**Data below**.
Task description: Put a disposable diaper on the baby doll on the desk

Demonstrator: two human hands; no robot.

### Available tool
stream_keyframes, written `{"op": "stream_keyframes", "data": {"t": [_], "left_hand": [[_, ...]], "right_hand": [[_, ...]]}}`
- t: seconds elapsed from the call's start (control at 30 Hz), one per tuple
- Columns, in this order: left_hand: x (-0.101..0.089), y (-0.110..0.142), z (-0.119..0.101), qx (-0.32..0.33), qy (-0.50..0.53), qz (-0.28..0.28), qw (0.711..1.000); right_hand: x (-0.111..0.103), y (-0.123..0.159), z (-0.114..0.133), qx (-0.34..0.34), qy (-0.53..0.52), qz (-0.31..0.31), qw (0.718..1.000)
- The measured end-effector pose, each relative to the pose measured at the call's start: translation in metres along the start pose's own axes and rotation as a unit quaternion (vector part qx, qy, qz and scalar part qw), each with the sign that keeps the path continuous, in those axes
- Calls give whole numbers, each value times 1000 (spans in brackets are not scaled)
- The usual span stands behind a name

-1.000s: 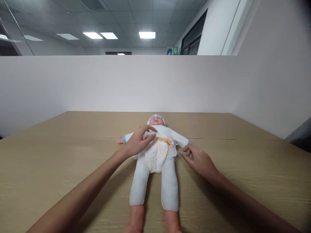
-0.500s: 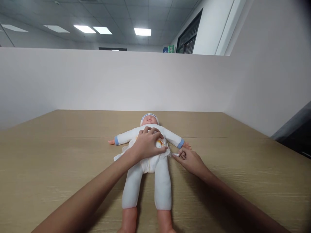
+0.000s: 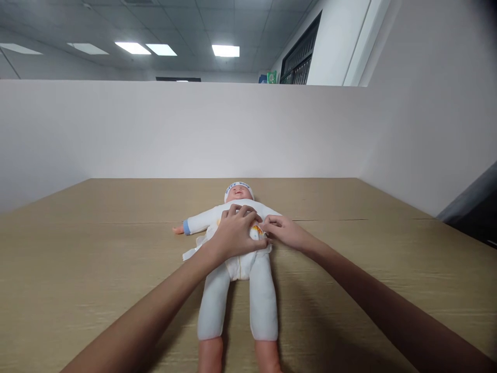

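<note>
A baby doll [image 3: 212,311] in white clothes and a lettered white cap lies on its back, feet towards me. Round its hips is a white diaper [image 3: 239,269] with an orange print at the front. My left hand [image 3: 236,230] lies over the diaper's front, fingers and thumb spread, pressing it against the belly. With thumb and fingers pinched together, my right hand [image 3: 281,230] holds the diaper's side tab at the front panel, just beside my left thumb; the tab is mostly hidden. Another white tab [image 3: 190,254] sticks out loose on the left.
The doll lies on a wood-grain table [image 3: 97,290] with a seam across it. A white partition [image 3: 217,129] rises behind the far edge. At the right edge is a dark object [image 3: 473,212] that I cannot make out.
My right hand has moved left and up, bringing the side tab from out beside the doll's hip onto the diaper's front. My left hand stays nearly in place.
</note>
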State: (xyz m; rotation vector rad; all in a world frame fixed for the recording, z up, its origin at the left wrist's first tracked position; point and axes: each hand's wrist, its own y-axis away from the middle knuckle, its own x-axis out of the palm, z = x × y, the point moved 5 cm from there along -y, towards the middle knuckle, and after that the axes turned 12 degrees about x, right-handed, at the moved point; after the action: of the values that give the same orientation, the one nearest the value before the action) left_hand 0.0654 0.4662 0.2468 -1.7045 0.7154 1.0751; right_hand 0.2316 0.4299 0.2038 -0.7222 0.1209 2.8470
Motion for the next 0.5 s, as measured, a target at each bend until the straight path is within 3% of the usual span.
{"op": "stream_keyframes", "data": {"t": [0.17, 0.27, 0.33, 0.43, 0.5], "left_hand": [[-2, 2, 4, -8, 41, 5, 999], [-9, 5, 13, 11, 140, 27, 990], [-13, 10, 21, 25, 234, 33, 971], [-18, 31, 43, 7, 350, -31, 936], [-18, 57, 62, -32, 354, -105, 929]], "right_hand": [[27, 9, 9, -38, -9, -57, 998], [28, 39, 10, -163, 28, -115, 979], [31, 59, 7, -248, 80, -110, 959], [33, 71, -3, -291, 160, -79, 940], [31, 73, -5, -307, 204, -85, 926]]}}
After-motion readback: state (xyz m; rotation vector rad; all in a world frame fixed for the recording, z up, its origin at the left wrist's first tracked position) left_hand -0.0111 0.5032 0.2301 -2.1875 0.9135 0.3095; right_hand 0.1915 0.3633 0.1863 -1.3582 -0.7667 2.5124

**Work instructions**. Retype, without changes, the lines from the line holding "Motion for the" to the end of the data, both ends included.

**Task response**.
Motion for the next 0.5 s, as measured, a target at each bend until the straight path is within 3% of the usual span.
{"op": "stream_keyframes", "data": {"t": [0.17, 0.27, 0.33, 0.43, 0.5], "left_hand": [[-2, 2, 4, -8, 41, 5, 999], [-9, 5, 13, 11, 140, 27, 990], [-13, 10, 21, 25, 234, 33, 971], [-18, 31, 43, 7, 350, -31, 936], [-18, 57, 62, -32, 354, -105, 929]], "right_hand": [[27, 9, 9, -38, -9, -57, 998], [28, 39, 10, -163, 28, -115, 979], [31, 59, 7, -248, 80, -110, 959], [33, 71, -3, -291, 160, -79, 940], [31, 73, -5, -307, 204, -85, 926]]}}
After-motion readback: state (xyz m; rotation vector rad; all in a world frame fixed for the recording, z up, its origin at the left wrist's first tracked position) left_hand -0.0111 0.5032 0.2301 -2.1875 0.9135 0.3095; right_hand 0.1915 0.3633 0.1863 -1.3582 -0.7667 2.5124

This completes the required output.